Only lines with the word "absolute" are wanted; copy each of them from the listing below.

····················

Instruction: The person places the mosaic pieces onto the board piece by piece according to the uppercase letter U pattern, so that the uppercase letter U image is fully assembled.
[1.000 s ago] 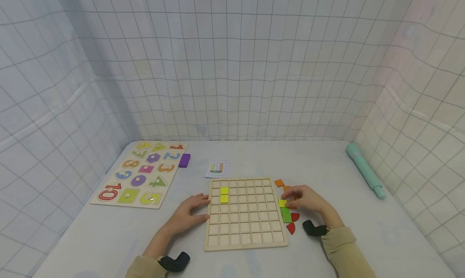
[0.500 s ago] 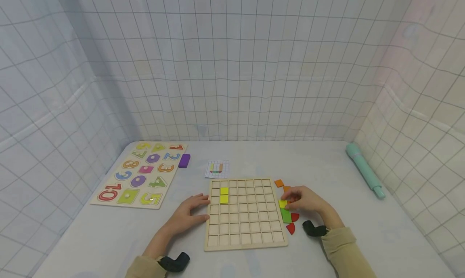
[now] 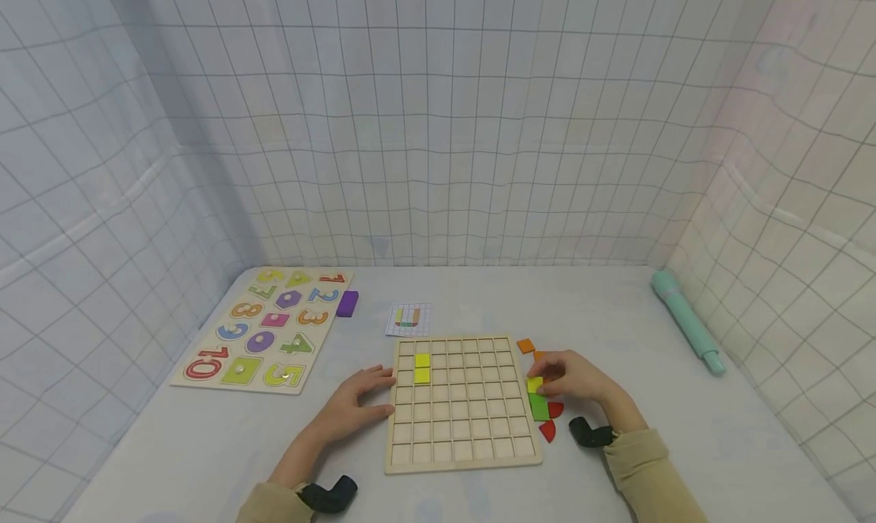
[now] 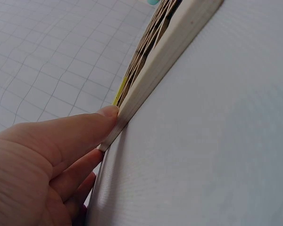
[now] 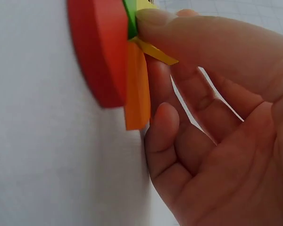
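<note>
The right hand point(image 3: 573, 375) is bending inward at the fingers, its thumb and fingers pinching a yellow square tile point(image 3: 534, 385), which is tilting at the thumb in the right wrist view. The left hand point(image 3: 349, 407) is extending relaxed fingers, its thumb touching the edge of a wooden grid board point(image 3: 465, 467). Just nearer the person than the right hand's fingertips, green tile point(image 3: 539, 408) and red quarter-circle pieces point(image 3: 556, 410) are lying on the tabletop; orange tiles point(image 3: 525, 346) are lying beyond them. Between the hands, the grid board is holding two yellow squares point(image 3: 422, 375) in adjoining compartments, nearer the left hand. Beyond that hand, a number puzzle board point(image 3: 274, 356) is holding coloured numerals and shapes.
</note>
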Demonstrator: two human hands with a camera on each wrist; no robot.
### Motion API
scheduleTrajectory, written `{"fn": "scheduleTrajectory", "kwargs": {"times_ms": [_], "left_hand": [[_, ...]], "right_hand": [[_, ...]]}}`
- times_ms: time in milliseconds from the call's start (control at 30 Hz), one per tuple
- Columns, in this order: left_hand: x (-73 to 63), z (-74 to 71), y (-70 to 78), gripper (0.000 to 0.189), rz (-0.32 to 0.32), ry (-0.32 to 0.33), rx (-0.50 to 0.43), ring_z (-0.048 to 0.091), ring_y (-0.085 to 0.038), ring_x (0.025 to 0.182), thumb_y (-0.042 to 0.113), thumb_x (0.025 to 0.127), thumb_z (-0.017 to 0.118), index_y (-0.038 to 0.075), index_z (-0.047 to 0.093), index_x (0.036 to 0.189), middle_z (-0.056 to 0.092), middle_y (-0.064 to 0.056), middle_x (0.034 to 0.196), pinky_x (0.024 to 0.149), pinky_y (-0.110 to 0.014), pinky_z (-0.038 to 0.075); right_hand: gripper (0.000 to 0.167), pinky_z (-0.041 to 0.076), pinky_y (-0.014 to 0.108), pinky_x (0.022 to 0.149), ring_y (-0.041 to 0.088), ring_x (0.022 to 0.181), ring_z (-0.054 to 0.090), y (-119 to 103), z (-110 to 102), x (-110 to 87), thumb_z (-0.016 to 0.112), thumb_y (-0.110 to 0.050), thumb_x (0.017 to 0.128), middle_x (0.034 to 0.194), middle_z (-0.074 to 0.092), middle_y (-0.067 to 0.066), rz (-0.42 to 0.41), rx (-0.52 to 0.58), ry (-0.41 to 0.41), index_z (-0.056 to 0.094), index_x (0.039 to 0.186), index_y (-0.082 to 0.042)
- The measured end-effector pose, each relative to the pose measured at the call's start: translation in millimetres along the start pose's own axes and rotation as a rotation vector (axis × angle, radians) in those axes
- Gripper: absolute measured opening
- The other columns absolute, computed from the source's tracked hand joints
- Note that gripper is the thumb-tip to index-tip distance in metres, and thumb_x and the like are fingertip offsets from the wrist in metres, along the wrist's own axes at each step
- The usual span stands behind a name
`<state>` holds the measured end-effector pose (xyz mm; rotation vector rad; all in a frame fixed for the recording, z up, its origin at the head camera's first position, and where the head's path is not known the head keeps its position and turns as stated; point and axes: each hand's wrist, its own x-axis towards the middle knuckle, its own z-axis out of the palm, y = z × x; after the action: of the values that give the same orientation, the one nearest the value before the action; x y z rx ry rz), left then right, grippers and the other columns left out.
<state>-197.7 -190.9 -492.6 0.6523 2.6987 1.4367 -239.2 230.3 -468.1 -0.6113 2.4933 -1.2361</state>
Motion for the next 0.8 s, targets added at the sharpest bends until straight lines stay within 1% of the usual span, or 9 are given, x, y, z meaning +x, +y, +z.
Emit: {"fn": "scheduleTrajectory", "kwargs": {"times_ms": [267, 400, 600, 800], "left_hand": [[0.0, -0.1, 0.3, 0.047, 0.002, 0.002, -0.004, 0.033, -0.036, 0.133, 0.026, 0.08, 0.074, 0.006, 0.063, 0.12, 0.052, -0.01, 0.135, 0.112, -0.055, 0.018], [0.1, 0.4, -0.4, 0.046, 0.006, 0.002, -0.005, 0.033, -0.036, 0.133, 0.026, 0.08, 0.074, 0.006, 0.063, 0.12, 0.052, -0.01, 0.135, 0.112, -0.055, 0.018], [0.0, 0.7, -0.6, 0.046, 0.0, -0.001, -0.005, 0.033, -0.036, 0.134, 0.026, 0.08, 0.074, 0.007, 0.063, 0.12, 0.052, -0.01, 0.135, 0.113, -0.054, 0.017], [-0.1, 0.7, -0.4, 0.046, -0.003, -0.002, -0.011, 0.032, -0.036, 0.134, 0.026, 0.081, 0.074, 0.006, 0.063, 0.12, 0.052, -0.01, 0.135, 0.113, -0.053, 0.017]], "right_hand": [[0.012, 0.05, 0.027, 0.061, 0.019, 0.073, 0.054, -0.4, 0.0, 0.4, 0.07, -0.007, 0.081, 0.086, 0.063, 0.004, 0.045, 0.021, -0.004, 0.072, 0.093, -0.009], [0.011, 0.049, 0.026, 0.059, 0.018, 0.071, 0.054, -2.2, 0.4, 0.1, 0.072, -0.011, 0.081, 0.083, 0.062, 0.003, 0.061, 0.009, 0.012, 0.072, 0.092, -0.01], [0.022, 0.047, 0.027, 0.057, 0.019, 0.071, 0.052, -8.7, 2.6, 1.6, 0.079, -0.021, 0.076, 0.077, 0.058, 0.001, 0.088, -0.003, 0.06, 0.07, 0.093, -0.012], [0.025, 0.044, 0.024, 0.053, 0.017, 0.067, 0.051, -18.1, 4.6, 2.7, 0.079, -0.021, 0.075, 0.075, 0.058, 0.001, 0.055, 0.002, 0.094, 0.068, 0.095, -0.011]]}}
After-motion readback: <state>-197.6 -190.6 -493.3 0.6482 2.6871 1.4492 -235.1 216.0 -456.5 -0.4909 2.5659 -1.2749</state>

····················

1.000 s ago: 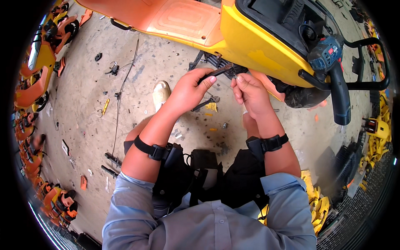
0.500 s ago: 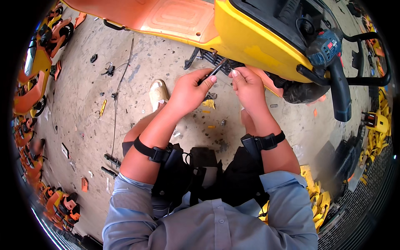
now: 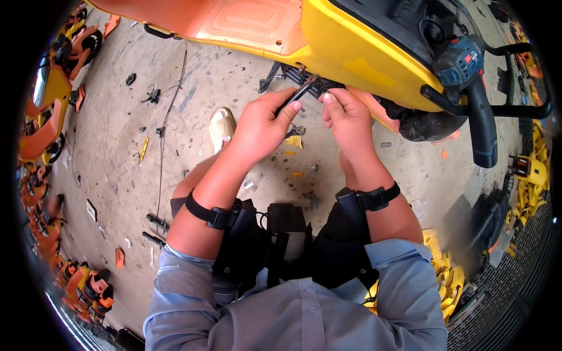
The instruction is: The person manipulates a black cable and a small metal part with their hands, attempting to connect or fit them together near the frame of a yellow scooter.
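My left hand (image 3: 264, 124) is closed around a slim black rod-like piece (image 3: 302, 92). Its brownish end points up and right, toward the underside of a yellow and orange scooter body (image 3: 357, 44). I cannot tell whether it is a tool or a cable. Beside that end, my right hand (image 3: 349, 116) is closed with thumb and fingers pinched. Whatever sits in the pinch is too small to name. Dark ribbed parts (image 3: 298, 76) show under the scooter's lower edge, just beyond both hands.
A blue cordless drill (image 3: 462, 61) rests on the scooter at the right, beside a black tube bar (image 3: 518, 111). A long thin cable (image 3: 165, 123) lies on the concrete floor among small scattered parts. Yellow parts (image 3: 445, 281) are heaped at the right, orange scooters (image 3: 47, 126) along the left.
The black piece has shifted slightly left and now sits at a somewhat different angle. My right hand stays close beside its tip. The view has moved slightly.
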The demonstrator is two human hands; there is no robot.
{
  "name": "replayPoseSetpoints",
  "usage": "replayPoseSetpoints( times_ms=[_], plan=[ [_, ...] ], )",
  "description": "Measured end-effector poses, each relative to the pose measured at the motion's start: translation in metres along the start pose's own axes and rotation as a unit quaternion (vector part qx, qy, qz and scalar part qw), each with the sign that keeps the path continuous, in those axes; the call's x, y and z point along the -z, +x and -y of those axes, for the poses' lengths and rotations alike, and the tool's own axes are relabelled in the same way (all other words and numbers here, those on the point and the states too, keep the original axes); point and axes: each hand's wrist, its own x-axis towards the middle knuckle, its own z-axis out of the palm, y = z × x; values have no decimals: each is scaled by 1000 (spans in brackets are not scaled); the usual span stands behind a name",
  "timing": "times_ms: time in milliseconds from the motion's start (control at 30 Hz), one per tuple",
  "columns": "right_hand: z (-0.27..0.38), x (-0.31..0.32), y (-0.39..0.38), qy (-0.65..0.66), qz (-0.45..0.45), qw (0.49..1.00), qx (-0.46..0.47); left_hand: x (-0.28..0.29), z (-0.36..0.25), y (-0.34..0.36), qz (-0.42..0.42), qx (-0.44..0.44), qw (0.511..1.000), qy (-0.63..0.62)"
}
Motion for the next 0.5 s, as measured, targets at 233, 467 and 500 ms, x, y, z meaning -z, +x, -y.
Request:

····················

Solved problem:
- Gripper: absolute measured opening
- The other columns absolute, computed from the source's tracked hand joints

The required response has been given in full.